There’s also a lot I didn’t like about this book. My main irritant is that Barber is a poor social scientist. He usually conforms to a ‘logic model’ vision of government, where, for any given policy problem (e.g., low literacy rates) you just need to find the one right lever to pull (i.e., forcing teachers to teach one new literacy class a week in elementary school). Um.. hold on a minute.  For most policy issues, there’s a lot more going on under the hood - I dunno, maybe persistent social exclusion driven by economic inequality, systemic discrimination, or uncontrollable economic forces over which governments have little to no control? (Pick your poison.) So yes, I was somewhat disturbed by Barber’s tendency to make sweeping statements about complicated situations, without much in the way of caveats. So you might want to listen to Barber to decide on how to ‘run a government’, but take his opinions on what the actual policy responses should be with a massive grain of salt. (Don’t get even me started on his frequent claims that ‘the markets vs. governments debate is over’ - the guy’s a pro-market social liberal with light redistributive tendencies. Which is fine; just don’t try to make a drive-by ‘end of history’ argument which passes that off as being the only viable political/policy approach out there.)
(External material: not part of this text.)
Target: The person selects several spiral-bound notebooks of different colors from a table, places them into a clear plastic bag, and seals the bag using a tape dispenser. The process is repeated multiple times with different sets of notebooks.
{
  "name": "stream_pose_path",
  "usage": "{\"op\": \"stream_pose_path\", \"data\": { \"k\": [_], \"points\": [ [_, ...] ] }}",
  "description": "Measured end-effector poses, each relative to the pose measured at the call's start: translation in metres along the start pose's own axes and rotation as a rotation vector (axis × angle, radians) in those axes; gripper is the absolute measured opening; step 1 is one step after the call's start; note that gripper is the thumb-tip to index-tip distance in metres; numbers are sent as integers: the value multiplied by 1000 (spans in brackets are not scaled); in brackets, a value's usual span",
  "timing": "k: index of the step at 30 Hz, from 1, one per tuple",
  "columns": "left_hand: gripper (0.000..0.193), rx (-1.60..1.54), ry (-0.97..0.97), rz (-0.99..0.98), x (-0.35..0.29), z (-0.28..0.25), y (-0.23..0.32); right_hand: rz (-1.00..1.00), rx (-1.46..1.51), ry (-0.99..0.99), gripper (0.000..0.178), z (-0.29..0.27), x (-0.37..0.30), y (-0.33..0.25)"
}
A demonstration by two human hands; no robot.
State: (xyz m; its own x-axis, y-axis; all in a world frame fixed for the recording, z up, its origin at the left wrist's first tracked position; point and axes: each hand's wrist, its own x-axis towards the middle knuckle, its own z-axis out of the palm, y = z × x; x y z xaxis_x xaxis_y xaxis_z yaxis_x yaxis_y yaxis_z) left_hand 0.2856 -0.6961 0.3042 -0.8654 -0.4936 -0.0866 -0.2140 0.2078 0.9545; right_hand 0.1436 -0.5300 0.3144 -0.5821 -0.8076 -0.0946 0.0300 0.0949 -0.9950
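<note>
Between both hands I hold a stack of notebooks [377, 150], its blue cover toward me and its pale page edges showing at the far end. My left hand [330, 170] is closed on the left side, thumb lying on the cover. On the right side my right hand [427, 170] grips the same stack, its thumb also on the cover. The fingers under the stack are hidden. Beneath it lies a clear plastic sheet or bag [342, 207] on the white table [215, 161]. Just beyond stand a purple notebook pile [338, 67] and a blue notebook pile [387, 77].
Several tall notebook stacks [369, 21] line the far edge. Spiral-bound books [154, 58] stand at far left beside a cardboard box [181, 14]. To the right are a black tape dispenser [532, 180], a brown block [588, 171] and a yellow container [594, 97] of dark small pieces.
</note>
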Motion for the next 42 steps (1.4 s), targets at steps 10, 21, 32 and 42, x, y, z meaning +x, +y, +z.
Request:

Argh, there’s a ton of other things that annoyed me about this book, but I want to keep this review ‘lengthy’, as opposed to ‘unreasonably lengthy’, so I will leave it at that - I won’t even address Barber’s constant humble-bragging and lack of critical self-reflection, or the unsatisfactory way in which Barber discussed the risks of over-relying on metrics (I’ll leave Prez to do the explaining, from way back in 2004). Another topic I would have liked to explore is that ultimately, Barber really only addresses a small sliver of what policy implementation actually involves (a lot of the times it seems to comes down to tracking bureaucrats in order to scare them into coming up with new solutions, but he doesn’t often tell you what the actual solutions were), but I’m a slow writer, and a man has to have evening hobbies that go beyond reviewing books.   



    John Kenney



I liked the book and agree with Nick that Barber’s focus on delivery is refreshing. Here are a few things on my mind in relation to how it might be applied, particularly at the federal level:

One of the things that makes the “science of delivery” different than, say, federal public administration via the Management, Resources and Results Structure (MRRS) and the Management Accountability Framework, is that deliverology focuses government on strategy and priorities. The point is not to “deliverology” everything. In theory at least, it requires a government to make deliberate choices, understand where it’s going and how it’ll know if it’s making progress getting there, and if not, learning and adapting as needed. It’s hardcore when it comes to assessing whether or not the government has the capacity to deliver on what it sets out to do. While some of that may sound like the good intentions of the MRRS or “integrated planning”, deliverology takes it to a new, concentrated level with political engagement and leadership.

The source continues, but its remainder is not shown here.